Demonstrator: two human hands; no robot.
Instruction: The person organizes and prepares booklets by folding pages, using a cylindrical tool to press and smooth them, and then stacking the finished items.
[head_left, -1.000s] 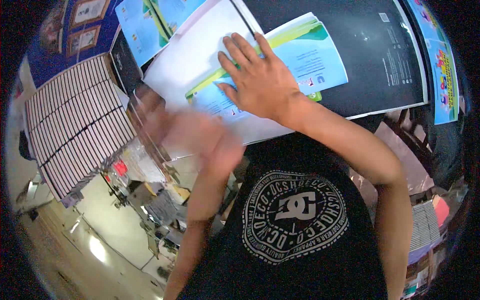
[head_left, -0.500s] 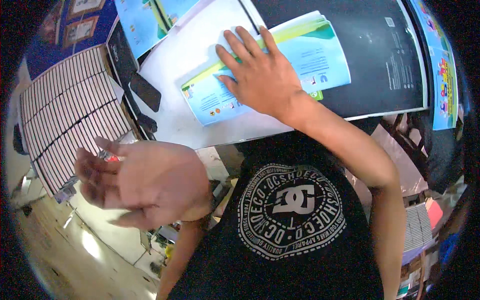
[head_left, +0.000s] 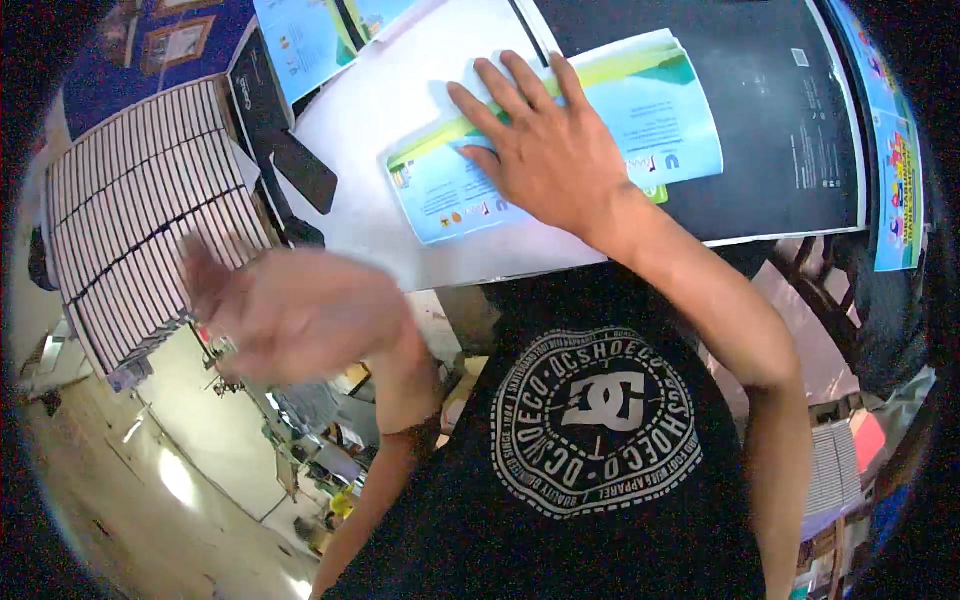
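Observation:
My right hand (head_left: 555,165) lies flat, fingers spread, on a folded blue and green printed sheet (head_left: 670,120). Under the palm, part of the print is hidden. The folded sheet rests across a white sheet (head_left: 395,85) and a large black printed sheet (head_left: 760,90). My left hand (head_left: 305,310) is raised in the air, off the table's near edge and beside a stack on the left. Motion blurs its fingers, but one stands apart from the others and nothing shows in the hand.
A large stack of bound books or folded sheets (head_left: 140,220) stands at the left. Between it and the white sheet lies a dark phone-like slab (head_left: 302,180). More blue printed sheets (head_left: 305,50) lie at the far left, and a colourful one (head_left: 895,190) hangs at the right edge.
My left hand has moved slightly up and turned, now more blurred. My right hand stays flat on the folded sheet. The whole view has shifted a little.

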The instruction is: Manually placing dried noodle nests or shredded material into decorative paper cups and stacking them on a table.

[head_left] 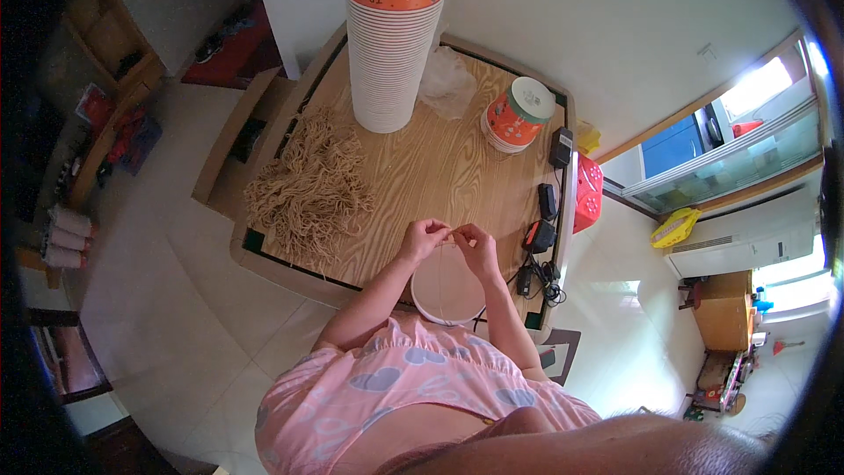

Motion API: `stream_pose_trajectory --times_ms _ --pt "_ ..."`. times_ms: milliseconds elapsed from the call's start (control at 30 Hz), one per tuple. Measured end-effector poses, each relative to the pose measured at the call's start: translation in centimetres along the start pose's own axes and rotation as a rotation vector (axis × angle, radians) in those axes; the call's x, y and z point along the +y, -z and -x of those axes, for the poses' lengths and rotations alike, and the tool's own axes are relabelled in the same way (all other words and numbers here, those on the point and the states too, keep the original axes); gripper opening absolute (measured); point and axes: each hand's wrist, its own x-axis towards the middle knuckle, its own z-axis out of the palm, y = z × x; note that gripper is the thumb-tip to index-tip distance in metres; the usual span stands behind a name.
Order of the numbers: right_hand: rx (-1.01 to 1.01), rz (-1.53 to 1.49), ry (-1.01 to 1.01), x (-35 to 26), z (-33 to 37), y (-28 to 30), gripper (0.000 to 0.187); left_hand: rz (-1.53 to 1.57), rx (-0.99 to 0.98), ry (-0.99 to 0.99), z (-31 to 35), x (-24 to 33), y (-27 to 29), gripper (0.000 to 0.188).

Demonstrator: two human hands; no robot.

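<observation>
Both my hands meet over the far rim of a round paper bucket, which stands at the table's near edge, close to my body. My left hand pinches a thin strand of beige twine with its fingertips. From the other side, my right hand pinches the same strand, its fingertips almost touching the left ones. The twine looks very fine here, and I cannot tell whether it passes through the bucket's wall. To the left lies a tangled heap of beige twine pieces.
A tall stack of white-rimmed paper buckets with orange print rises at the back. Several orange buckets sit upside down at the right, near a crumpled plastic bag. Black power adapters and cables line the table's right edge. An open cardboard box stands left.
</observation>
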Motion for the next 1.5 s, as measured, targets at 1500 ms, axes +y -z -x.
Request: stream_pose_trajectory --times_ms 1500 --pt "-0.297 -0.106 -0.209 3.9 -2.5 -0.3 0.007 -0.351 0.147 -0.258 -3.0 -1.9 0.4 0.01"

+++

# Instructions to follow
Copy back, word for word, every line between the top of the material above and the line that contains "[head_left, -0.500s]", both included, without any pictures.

# Output for this exercise
Demonstrator: two human hands; no robot.
Instruction: The person organizes and prepares booklets by folding pages, using a cylindrical tool to press and smooth them, and then stacking the finished items.
[head_left, -1.000s] 
[head_left, -0.500s] 

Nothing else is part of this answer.